I, on the other hand, have pulled out the cute little crisis card from the seat pocket and read it intently as the aircraft makes a hard U-turn and picks up speed.  My super hero cape is already waving in the breeze, and I plan to be that guy on Survivor who doesn’t get voted off the island we’re about to crash land on.

There are three pages of emergency procedure cartoons to study.

If I can lift 50 pounds, I’m in. Well, my suitcase can’t weigh over 50 pounds by regulation and I would throw my back out trying to hoist it. But you have to factor in adrenaline, which boosts me into the “lift 100 pounds” category for about 10 minutes.

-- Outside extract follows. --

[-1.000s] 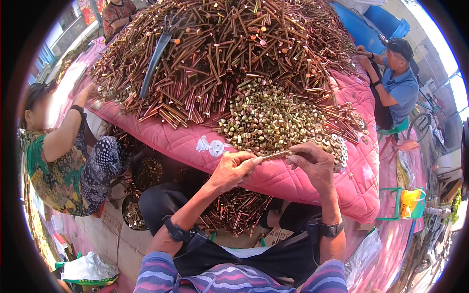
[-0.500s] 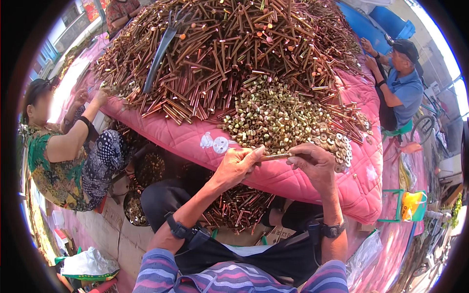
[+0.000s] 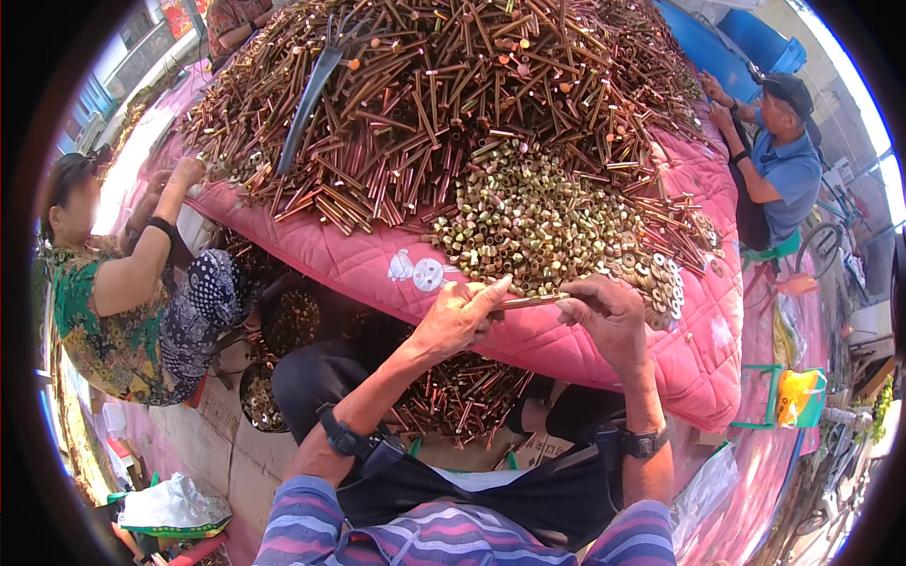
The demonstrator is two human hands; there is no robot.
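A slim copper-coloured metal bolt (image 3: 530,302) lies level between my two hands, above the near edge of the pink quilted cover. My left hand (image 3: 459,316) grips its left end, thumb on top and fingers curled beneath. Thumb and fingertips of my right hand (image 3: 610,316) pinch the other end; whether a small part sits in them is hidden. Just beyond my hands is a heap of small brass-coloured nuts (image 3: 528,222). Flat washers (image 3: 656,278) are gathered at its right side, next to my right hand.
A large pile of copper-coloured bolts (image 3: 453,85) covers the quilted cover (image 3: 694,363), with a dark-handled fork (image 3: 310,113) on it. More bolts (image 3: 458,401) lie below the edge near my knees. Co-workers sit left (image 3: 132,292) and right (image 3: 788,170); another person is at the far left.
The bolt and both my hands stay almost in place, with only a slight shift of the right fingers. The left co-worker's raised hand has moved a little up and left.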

Which is all I’ll need to remove the passenger sitting next to the emergency door right now.

Because we can all see that he’ll be useless when the time comes.

Whoops, here’s one I hadn’t thought of. I can’t open the exit door if there is fire, water, or debris outside of it. What? They expect me to look out the window first? What can possibly be worse outside of a crashed plane than what is going on inside of a crashed plane?

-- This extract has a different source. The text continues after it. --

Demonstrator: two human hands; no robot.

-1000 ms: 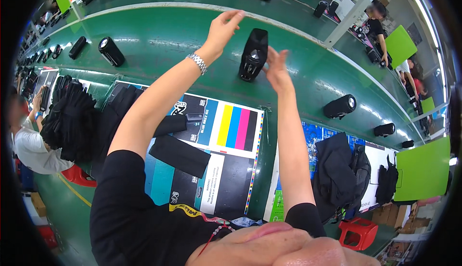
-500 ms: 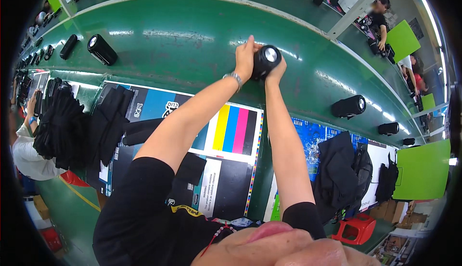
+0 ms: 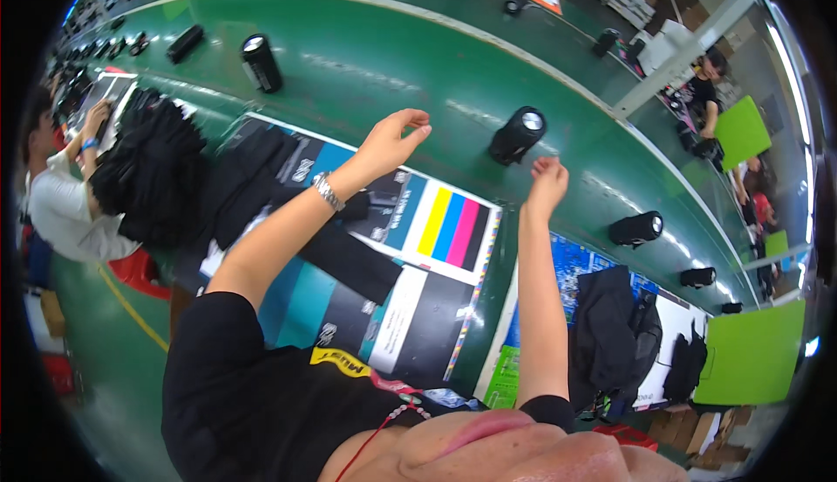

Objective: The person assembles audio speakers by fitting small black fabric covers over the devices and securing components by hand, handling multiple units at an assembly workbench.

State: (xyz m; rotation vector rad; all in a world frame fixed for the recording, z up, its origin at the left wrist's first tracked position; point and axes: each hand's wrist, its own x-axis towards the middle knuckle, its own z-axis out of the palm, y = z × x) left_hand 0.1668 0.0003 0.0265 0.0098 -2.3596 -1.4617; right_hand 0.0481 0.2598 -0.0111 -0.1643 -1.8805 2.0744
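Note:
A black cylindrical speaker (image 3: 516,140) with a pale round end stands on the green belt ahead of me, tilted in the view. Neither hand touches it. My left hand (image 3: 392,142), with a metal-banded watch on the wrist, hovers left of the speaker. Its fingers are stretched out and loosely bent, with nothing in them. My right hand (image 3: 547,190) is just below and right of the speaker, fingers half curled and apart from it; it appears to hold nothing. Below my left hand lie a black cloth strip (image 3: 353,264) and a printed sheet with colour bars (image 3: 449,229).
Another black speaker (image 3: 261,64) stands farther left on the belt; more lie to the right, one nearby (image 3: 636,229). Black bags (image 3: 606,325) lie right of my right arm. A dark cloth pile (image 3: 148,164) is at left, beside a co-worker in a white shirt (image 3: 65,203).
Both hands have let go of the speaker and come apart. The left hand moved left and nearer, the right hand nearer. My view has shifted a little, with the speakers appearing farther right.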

The last man out is a rotten egg, and no one is getting near the other exits, as they are also being stampeded by frantic super heroes.

Er, concerned passengers.

Oh no. That door’s going down and we can jettison out on the inflatable raft, which obviously doubles as a shield. Look at this picture. It’s supposed to be in a box on the ceiling.

I look up. I look back. Nope. Phooey. No raft then.

Stupid Titanic.

What’s this? We have a slide!  Yes!

Yank open the door, activate the inflatable slide, don our personal flotation devices, and…calmly orderly politely… belly-slide down the bouncy pinball machine.

Points for style.

The word “expeditiously” is used numerous times on this card. I take that to mean “as fast as you can caper”. It probably looks something like what mobs do at the end of a ballgame in the stadium.

No one is getting out of that parking lot no matter how fast you caper.

It says here that you can’t have vision issues, in case your contact lens pops out. You can’t have hearing issues, so the passenger’s screaming can motivate you to caper faster…no, wait, so you can follow the stewardesses screamed instructions across the smoky cabin. You have to know English. Even if the stewardess is going to scream in Portuguese. You can’t be travelling with pets or kids or medical issues that will distract you from the task at hand.

Basically, you must be Superman. Federal regulations insist.

Otherwise, you are politely but legally requested to exchange seats with someone who qualifies.

Yeah. Right.

I have never once seen Superman sitting in an airplane.

The man flies his own Friendly Skies; seating for one.

Catching air will definitely score you points. Be sure to stick the landing.